The analysts at RBC Capital Markets expect high single to low double-digit subscription revenue growth in the first quarter of 2025. This forecast is supported by a record sales performance in 2024, effective pricing strategies, and a successful transition of transaction revenues to a subscription model. The company has demonstrated solid execution with revenue growth of 7.47% and impressive gross profit margins of 68.73% in the last twelve months. However, they also note the potential impact of more challenging comparisons and a moderation in price increases.
Verisk's anti-fraud and property estimating solutions are showing robust momentum, which is likely to benefit the Claims segment of the business. Meanwhile, the Underwriting segment is expected to gain from the strength in Forms, Rules, and Loss Costs, as well as from Extreme Events.
In addition to revenue growth, RBC Capital Markets anticipates that Verisk will achieve operating leverage, leading to an expansion of margins by over 75 basis points. The analysts underscore Verisk's position as the most defensive Information Services (NASDAQ:III) stock within their coverage universe, highlighting its capability to effectively navigate through periods of market volatility.
In other recent news, Verisk Analytics has seen several significant developments. RBC Capital Markets maintained an Outperform rating for Verisk, citing accelerated subscription growth of 11% year-over-year, driven by effective pricing strategies and customer acquisitions. Financial projections for fiscal year 2025 align with expectations, though increased expenses may impact earnings growth.
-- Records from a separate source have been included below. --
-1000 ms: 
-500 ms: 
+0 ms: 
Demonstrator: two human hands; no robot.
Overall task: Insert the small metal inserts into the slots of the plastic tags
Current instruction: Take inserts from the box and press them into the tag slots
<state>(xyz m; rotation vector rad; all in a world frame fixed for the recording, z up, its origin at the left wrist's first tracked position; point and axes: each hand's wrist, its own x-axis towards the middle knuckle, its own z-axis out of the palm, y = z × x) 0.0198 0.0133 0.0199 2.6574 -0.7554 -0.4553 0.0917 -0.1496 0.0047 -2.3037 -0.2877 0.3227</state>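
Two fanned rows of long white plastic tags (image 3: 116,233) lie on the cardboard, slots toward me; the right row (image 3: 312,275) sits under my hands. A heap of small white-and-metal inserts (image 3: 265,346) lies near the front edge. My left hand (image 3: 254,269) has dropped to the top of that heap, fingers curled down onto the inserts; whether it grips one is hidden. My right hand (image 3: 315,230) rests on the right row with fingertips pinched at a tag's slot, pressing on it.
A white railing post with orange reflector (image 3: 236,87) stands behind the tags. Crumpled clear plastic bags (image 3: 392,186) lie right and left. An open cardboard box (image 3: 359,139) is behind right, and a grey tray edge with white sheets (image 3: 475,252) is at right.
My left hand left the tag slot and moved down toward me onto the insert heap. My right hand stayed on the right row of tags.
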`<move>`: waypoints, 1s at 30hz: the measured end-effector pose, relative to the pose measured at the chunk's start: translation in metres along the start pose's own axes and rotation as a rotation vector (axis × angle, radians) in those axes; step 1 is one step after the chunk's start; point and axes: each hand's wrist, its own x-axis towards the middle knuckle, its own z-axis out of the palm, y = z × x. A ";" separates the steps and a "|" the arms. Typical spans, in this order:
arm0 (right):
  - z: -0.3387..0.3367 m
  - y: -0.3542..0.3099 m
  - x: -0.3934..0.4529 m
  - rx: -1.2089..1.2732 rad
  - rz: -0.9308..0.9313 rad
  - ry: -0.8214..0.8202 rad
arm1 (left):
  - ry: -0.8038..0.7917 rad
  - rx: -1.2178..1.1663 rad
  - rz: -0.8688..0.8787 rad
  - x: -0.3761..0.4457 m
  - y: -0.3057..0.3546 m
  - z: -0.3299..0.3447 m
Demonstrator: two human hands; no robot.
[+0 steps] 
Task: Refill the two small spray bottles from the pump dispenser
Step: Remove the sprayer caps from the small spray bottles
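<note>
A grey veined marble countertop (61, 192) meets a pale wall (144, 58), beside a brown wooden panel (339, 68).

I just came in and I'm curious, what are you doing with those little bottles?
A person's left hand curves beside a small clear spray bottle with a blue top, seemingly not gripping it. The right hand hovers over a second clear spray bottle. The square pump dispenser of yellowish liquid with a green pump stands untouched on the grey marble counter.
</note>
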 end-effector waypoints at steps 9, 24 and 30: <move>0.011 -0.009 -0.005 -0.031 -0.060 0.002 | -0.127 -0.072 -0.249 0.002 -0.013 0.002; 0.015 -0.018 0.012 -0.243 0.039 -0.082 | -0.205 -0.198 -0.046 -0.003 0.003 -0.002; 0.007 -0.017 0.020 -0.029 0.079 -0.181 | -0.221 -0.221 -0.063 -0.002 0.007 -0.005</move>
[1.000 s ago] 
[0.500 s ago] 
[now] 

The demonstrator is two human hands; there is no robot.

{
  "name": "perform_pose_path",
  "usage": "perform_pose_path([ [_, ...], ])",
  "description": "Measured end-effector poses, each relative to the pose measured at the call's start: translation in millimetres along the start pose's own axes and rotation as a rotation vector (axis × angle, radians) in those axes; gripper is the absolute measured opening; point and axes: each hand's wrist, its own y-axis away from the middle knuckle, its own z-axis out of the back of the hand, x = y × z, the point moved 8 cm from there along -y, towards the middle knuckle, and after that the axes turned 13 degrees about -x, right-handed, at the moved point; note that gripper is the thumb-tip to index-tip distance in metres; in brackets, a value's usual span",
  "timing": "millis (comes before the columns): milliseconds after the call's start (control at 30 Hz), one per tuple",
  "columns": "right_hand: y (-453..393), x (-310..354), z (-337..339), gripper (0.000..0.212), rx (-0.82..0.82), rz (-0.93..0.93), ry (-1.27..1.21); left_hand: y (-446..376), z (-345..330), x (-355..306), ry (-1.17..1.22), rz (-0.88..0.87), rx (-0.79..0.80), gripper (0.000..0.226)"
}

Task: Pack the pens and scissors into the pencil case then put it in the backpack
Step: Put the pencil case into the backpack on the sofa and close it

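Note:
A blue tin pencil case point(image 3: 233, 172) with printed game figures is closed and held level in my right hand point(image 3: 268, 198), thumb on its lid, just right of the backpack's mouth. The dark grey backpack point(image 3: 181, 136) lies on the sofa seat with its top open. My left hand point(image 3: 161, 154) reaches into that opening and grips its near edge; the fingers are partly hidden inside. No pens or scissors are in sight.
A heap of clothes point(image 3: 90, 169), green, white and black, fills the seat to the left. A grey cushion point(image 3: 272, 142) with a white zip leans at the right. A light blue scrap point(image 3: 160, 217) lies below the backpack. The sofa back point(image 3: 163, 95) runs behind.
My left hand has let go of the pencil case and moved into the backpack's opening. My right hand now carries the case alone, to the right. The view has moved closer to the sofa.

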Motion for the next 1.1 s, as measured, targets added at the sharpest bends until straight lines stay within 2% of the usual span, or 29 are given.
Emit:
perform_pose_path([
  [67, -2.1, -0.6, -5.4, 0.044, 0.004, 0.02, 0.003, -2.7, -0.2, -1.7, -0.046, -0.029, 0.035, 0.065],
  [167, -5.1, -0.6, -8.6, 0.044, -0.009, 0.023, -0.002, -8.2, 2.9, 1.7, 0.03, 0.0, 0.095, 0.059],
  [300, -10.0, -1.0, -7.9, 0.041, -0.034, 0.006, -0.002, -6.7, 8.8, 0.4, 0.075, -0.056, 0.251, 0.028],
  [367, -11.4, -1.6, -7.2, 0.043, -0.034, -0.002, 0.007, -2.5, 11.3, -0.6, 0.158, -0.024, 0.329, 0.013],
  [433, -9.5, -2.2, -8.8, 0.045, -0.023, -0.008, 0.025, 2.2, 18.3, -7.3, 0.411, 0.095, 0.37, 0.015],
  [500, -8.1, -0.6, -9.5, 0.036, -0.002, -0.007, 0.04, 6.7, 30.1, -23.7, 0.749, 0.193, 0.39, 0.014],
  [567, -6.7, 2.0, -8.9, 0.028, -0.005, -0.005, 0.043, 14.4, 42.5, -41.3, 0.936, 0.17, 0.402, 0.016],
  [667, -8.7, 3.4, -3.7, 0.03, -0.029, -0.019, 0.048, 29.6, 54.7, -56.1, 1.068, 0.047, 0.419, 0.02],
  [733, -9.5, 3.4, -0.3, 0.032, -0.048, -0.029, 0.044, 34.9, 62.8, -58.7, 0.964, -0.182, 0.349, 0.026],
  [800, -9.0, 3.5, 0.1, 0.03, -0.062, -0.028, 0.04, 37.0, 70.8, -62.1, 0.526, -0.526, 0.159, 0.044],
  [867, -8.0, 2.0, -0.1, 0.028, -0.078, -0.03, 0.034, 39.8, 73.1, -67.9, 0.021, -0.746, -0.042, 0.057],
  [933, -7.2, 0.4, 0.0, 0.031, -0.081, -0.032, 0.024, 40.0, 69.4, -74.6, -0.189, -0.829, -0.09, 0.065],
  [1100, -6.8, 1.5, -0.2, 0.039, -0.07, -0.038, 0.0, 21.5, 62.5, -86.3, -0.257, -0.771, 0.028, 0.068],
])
BMO Capital Markets raised Verisk's stock target to $297, noting a slight beat on adjusted earnings per share for the fourth quarter and highlighting growth in the Underwriting and Claims segments. Despite lighter-than-anticipated guidance for 2025, Verisk's share buyback activity and increased dividends were positively received by investors. Morgan Stanley (NYSE:MS) also adjusted its outlook, increasing the price target to $305, acknowledging Verisk's 8.6% organic growth for the quarter. The shift from transactional to subscription revenue models was noted, with pricing expected to remain strong in 2023. In strategic partnerships, Verisk's CargoNet business teamed up with GearTrack to enhance cargo security, offering risk assessment tools and theft prevention strategies. Additionally, Verisk Marketing Solutions has partnered with Cygnus Marketing Communications to improve student recruitment processes for higher education institutions.